Does Printing Money Cause Inflation?

Recently I was told by a correspondent that printing money causes inflation. This guy is no mug, for one thing he is active in local politics, but he is far from the only highly educated person to be duped by this oft’ repeated fallacy. To refute it, let’s do a little thought experiment.


This is the “Douglas Money Equation”
as formulated by Major C.H. Douglas (1879-1952).

At the time of Christ (whether or not he actually existed), the population of the Earth is estimated to have been from 200 to 300 million. Although civilisation existed in the Middle East, Rome, Greece and elsewhere, there was little in the way of material goods, certainly no computers, mobile phones or even books in the proper sense of the word, and travel was limited to the speed of a horse.
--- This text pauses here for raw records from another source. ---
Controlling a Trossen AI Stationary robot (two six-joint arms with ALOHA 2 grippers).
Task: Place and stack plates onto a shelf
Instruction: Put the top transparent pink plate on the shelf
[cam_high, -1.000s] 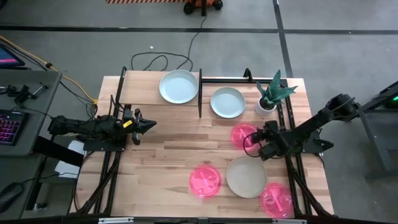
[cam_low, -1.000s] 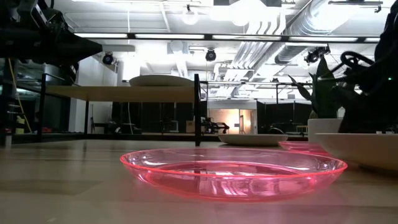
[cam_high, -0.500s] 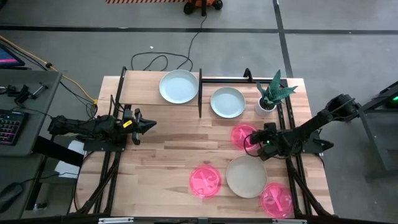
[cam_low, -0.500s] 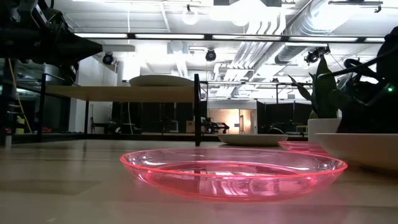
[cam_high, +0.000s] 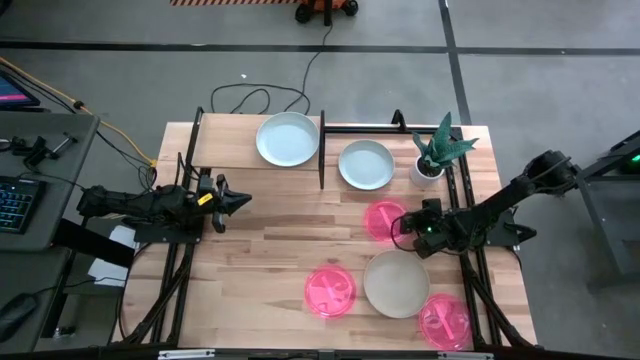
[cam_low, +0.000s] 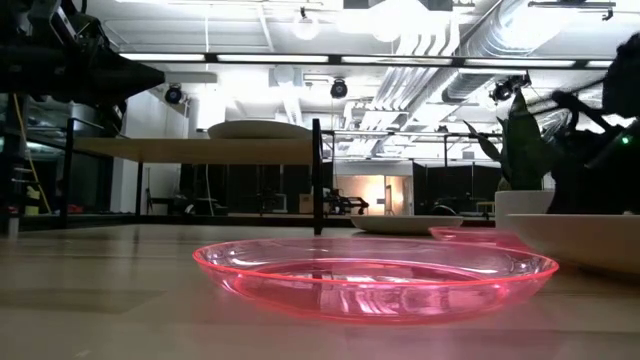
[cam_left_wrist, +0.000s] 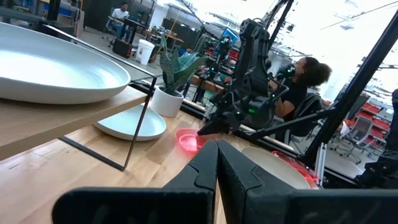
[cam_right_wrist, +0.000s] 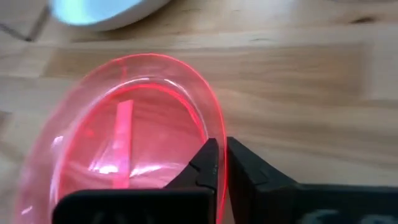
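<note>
My right gripper (cam_high: 403, 225) is shut on a translucent pink plate (cam_high: 384, 220) at the table's right centre. A second pink plate (cam_high: 330, 291), a cream plate (cam_high: 396, 284) and a third pink plate (cam_high: 445, 322) lie flat on the table nearer the front. One pale blue plate (cam_high: 288, 138) rests on the shelf (cam_high: 225, 145), and another (cam_high: 366, 164) lies on the table to its right. My left gripper (cam_high: 240, 200) waits shut above the table's left side. My right gripper pinches the pink plate's right-hand rim (cam_right_wrist: 213, 127) between its two fingers, one finger (cam_right_wrist: 205, 163) over the plate's inside and the other (cam_right_wrist: 245, 163) outside. The fingers come from the table's right, slanting down. Whether the plate is lifted off the table cannot be told.
A white pot with a green plant (cam_high: 430, 165) stands just beyond my right gripper. The shelf's black posts and rail (cam_high: 321, 150) rise at the back. A person (cam_left_wrist: 305, 81) sits beyond the table's right side. Bare wood lies at the left centre (cam_high: 260, 250).
My right gripper has shut on the pink plate's rim and has gone a little toward the table's left. The plate has shifted slightly leftward with it.
</note>
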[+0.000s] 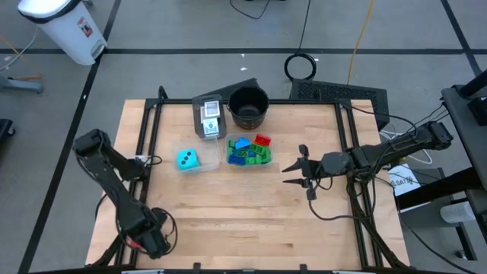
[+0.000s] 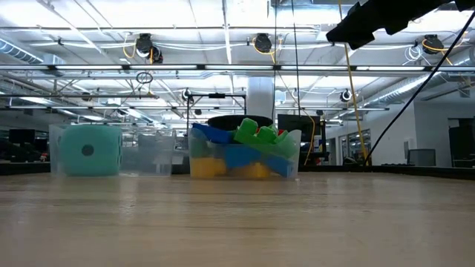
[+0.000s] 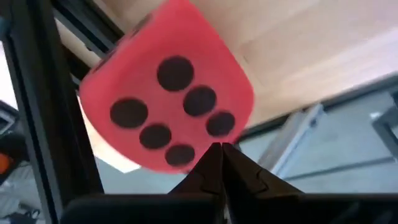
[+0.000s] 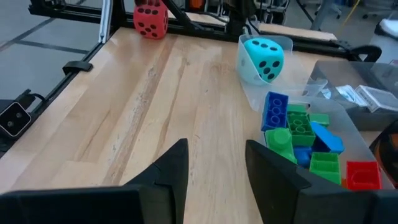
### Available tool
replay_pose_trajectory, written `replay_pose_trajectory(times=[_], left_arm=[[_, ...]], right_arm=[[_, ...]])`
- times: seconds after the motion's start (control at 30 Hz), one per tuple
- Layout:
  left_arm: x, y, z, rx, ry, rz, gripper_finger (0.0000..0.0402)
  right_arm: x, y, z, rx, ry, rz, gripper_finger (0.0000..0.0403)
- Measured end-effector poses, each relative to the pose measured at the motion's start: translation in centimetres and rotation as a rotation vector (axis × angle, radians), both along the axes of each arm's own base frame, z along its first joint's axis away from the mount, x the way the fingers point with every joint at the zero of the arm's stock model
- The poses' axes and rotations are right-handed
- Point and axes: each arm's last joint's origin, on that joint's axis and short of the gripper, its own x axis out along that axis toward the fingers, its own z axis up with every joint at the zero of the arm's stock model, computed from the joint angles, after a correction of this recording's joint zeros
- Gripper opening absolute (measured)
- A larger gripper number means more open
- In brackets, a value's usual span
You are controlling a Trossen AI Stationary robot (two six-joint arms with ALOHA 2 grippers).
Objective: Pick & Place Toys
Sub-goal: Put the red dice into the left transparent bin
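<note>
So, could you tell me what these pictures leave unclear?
Red dotted cube: in the high view, hidden under the left arm.
Whether the shut left gripper touches it: left wrist view, blurred; the cube's edge hides the contact.
Cards: too small to read, high view.
Black pot: interior too dark, high view.
Lowest blocks: covered by upper blocks, even seen from the open right gripper.
</note>
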Motion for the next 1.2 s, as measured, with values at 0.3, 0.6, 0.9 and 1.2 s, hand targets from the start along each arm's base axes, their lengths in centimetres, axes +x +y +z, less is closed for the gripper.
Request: replay_pose_trajectory(times=[0.3, 0.6, 0.9, 1.2], left_arm=[[4.4, 0.2, -3.0, 0.152, -0.439, -0.228, 0.0004], [10.3, 3.2, 1.2, 0.236, -0.911, -0.445, 0.0003], [9.0, 2.3, 2.9, 0.148, -0.733, -0.191, 0.0099], [6.2, 0.5, 2.2, -0.126, -0.417, -0.307, 0.0241]], right_arm=[[0.1, 0.0, 0.4, -0.007, -0.044, 0.008, 0.013], [0.1, 0.0, 0.4, -0.019, -0.046, 0.013, 0.013], [0.1, 0.0, 0.3, -0.009, -0.029, 0.009, 0.013], [-0.1, 0.8, 0.3, -0.006, -0.035, 0.044, 0.013]])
At the time of William Shakespeare, world population was between about 450 and 600 million, not a massive increase. Not a lot had changed technologically, at least as far as we would recognise it, but the printing press had been invented, which meant a certain demand for books. By this time too, banknotes were in use, so we may ask the question, was there more money in circulation than at the time of Christ? The fact that there were more people: more mouths to feed, more and better buildings - including churches, castles, etc, more goods and more consumers, leads one to believe there must have been more money too.

Now let us leap forward to the present, December 1, 2012 to be precise. We have a world population of around 7 billion, and far more infrastructure, goods and services than at any time in history. To take just one tiny example, in September last year, Ford sold 15,647 of its Fiesta model in Britain. That is one make of car by one manufacturer to one small island nation. That’s without vans, lorries, trams, trains, aircraft... Now here is a simple question, if the amount of money in the world had not increased since the time of Christ or even since the time of Shakespeare, what would have happened to the world economy?

More goods and services, more infrastructure...requires more money. The money supply must increase, or else.

One of my favourite quotes:

“Does he, and do his colleagues, realise that half a dozen men at the top of the five big banks could upset the whole fabric of Government finance by refraining from renewing Treasury bills?”

That is from 1921.

There are two big questions relating to the above:

A) By how much is the money supply to be increased?

B) How is it to be increased?

Nowadays, most money exists as figures in a book or blips in cyberspace (don’t confuse this sort of credit with the live-now-pay-later type of credit). Clearly, it is extremely easy to create credit at no cost, even easier than to print, print and print money; both lead to inflation. There are many causes of rising prices, but the greatest cause of inflation is printing money or creating it electronically capriciously.

Therefore, new money should be created - by the government and only by the government - and spent into circulation; if the government does this scientifically, or even cautiously, there is no need at all for prices to increase catastrophically. But, and it’s a big but, the government must do so debt-free, and it must not permit private banks to create credit.

This does not mean that people can’t trade locally through LETS schemes, barter and such. But aren’t local currencies money? Yes and no. Money can be any medium at all; there is no reason why two companies or even two individuals can’t trade with each using their own currency, but money in the sense in which the word is used above means something which is not only acceptable but obligatory.

If the government keeps a firm grip on the nation’s money supply and issues it debt-free, the problem of inflation and indeed of debt will be solved.

It must also eliminate speculation for the sake of speculation, such as that engaged in by Kweku Adoboli and his former employers. Adoboli was called a trader, in fact he was a speculator, a gambler pure and simple, but once the power of credit creation is taken away from the banks, most of this rampant speculation will disappear. Making these people personally liable for any loses they run up and giving genuine investors a bigger say in how their money is thrown around will also curtail their greed, and put and end to the bust at the end of every boom.